** Task details **
Exactly as written, transcribe the data that follows.

** Collected data **
★ ★ ★ ★ ★

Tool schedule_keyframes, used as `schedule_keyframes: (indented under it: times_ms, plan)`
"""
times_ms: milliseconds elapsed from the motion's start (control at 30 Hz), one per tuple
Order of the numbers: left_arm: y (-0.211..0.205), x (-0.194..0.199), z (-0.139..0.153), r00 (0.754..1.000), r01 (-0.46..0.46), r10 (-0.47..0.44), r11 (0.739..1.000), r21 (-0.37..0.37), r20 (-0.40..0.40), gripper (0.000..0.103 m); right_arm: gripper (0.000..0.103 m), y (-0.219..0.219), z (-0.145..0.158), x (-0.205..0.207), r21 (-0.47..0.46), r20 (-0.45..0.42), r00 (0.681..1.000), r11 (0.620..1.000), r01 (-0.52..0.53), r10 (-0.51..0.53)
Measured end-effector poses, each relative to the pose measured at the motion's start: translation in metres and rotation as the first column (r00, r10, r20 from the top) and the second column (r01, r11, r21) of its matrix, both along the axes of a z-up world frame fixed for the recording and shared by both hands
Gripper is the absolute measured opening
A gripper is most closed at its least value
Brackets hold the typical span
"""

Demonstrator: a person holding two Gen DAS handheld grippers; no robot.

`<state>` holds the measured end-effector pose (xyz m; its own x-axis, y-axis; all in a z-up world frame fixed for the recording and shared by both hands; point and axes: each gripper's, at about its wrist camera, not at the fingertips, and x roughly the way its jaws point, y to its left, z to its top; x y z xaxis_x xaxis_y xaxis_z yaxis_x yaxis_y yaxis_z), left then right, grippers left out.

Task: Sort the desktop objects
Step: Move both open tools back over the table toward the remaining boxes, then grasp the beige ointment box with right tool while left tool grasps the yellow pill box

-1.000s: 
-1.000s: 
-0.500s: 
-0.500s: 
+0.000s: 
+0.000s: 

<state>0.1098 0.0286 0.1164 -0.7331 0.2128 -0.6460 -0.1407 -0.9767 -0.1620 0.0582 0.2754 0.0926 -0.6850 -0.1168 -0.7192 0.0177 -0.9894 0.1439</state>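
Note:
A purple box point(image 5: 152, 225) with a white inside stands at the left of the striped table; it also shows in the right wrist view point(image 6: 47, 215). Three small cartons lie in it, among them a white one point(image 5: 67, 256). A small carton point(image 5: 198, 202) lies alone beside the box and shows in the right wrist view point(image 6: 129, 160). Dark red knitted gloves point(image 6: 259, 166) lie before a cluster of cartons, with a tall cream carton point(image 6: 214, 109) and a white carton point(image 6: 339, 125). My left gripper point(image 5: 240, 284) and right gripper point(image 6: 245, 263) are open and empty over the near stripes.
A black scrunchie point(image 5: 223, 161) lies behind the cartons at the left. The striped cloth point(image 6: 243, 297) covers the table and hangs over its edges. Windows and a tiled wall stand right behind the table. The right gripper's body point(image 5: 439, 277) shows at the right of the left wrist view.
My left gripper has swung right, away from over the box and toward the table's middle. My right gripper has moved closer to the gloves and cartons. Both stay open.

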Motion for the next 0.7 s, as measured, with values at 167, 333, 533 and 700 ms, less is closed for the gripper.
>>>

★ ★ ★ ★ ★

** Solution for this task **
Tool schedule_keyframes, used as `schedule_keyframes: (indented under it: times_ms, plan)`
"""
times_ms: milliseconds elapsed from the motion's start (control at 30 Hz), one per tuple
Order of the numbers: left_arm: y (-0.211..0.205), x (-0.194..0.199), z (-0.139..0.153), r00 (0.754..1.000), r01 (-0.46..0.46), r10 (-0.47..0.44), r11 (0.739..1.000), r21 (-0.37..0.37), r20 (-0.40..0.40), gripper (0.000..0.103 m); right_arm: gripper (0.000..0.103 m), y (-0.219..0.219), z (-0.145..0.158), x (-0.205..0.207), r21 (-0.47..0.46), r20 (-0.45..0.42), r00 (0.681..1.000), r11 (0.620..1.000), r01 (-0.52..0.53), r10 (-0.51..0.53)
Measured end-effector poses, each relative to the pose measured at the motion's start: translation in metres and rotation as the first column (r00, r10, r20 from the top) and the second column (r01, r11, r21) of its matrix, both along the axes of a z-up world frame fixed for the recording and shared by both hands
Gripper is the absolute measured opening
A gripper is most closed at its least value
Brackets hold the typical span
"""

Demonstrator: a person holding two Gen DAS handheld grippers; no robot.

`<state>` holds the measured end-effector pose (xyz m; its own x-axis, y-axis; all in a z-up world frame fixed for the recording and shared by both hands; point and axes: each gripper's, at about its wrist camera, not at the fingertips, and x roughly the way its jaws point, y to its left, z to its top; x y z xaxis_x xaxis_y xaxis_z yaxis_x yaxis_y yaxis_z), left then right, grippers left out.

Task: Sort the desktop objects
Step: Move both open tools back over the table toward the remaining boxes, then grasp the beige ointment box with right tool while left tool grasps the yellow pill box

-1.000s: 
-1.000s: 
-0.500s: 
-0.500s: 
+0.000s: 
+0.000s: 

<state>0.1098 0.0286 0.1164 -0.7331 0.2128 -0.6460 -0.1407 -0.9767 -0.1620 0.0582 0.2754 0.0926 -0.6850 -0.1168 -0.7192 0.0177 -0.9894 0.1439</state>
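Note:
A purple box point(image 5: 152, 225) with a white inside stands at the left of the striped table; it also shows in the right wrist view point(image 6: 47, 215). Three small cartons lie in it, among them a white one point(image 5: 67, 256). A small carton point(image 5: 198, 202) lies alone beside the box and shows in the right wrist view point(image 6: 129, 160). Dark red knitted gloves point(image 6: 259, 166) lie before a cluster of cartons, with a tall cream carton point(image 6: 214, 109) and a white carton point(image 6: 339, 125). My left gripper point(image 5: 240, 284) and right gripper point(image 6: 245, 263) are open and empty over the near stripes.
A black scrunchie point(image 5: 223, 161) lies behind the cartons at the left. The striped cloth point(image 6: 243, 297) covers the table and hangs over its edges. Windows and a tiled wall stand right behind the table. The right gripper's body point(image 5: 439, 277) shows at the right of the left wrist view.
My left gripper has swung right, away from over the box and toward the table's middle. My right gripper has moved closer to the gloves and cartons. Both stay open.
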
Motion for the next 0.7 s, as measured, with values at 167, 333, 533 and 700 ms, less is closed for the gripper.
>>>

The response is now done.